Literature search
When you have an idea of some software you want to build, or a software system you want to assemble, it's really easy to try to just build it from scratch out of your own brain. This is almost always a mistake.
Even if you're going to build an entire product yourself, it's important to know what other people have done when faced with similar goals and problems. By knowing what other people have done, you can take advantage of their insights, steer around pitfalls, and build something better and more interesting than you would build by just using your own experience as a guide.
With that in mind, it's time to do a literature review.
Identify your research questions
First step is to come up with some questions for which the available literature might provide you with insight. Here are some examples of the kind of question I'm thinking about.
- What techniques have people developed for identifying malicious browser extensions? (And how well do those techniques work?)
- Same questions, but for DDoS mitigation.
- What kinds of software systems use YARA rules? What techniques have been used to develop useful YARA rules?
- What malware taxonomies exist, and how do they map to famous examples?
- What are the best techniques for setting up a malware sandbox environment in which it is safe to run malware? And what kind of data collection can you do in such environments?
- ...
These examples are a good start, but for any given project, you'll also want to think
What to do
- Identify a small collection of research questions (say, 2-4 questions, depending on your project).
- For each question, find resources that address the question. These might be academic papers, white papers from companies, blog posts, software repositories, videos, etc. If each team member spends 2-3 hours on this task, you should end up with a pretty long list of resources (certainly in the dozens).
- Curate your list. Some of the stuff you find will be not very interesting or useful. Some of it will be ground-breaking and widely used in the field. Some resources won't break new ground, but will be good at explaining stuff that's relevant to your project. Cluster your resources by question and apparent value to help you decide which resources to read carefully, and which ones to skim or discard.
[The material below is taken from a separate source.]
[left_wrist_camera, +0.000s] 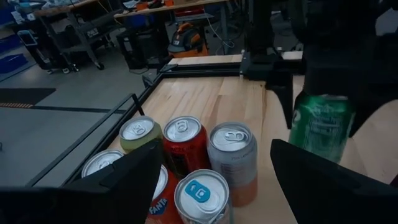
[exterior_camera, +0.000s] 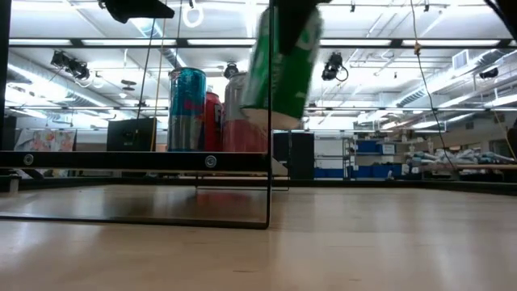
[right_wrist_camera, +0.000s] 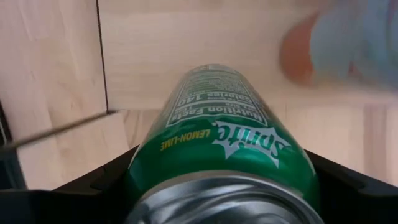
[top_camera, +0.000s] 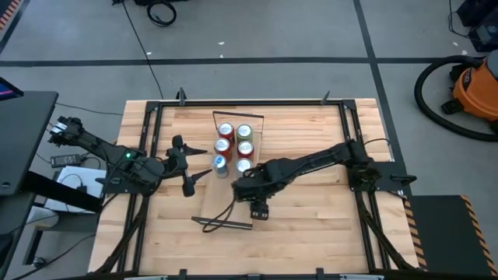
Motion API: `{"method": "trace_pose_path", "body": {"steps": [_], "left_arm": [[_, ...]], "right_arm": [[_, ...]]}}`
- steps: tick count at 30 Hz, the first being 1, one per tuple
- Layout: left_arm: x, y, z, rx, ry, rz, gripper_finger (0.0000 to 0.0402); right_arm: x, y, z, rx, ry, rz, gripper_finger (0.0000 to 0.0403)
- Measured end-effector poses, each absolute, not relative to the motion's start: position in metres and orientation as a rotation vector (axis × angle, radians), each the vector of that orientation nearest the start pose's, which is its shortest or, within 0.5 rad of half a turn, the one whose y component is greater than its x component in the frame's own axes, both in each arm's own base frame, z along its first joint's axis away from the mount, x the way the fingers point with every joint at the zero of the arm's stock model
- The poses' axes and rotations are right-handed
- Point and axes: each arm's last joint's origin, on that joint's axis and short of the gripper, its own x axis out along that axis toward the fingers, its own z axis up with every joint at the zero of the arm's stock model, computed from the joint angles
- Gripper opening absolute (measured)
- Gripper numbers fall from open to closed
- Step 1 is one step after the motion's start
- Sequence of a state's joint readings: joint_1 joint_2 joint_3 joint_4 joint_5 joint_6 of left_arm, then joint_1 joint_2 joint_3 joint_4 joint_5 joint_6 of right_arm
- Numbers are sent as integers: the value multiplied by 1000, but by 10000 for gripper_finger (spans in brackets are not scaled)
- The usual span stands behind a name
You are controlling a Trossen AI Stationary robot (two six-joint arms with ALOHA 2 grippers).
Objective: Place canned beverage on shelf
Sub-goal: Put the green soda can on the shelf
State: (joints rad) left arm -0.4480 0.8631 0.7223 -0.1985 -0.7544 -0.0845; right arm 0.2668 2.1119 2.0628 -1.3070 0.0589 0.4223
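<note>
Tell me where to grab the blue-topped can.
Probably by its upright side wall, near the top, coming from the left gripper's side. The blue-topped can stands at the cluster's corner, with other cans close behind and beside it.

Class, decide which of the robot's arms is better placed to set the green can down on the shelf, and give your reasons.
Right. The right gripper already holds the green can in the air, just beside the cans standing on the shelf. The left gripper is open, holding nothing.
</note>
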Motion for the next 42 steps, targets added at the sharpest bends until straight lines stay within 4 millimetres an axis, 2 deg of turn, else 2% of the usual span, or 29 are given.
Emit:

- Based on the resources you find, put a simple annotated
bibliography in your team's repository. Call it
bibliograhpy.md or .docx or .pdf, though .txt is OK too.
Break your bibliography into one section for each research
question. For each resource, include:
- a very brief description (typically 1-2 sentences)
- enough information to enable somebody to find the resource (mostly, this will just be title + author + link)
- your thoughts, if any, about the likely applicability of the resource for your project
- Option: you can, as suggested above, organize your report by research question. But if the resources don't nicely fall into that kind of organization, feel free to organize your bibliography in a way that feels more natural and helpful to you.
- Suggestion: create a directory in your repository named "planning", and "git mv" your original project ideas document plus your bibliography in there. There will be at least two more drafts of planning documents before we're through, so it would be nice to have all of that stuff in one place instead of littering the top level of your repo.
- Note: I don't expect you to have fully read and understood all of your resources by the time you turn in this bibliography. Your goal, rather, is to figure out which resources you really need to focus as you get started on your project.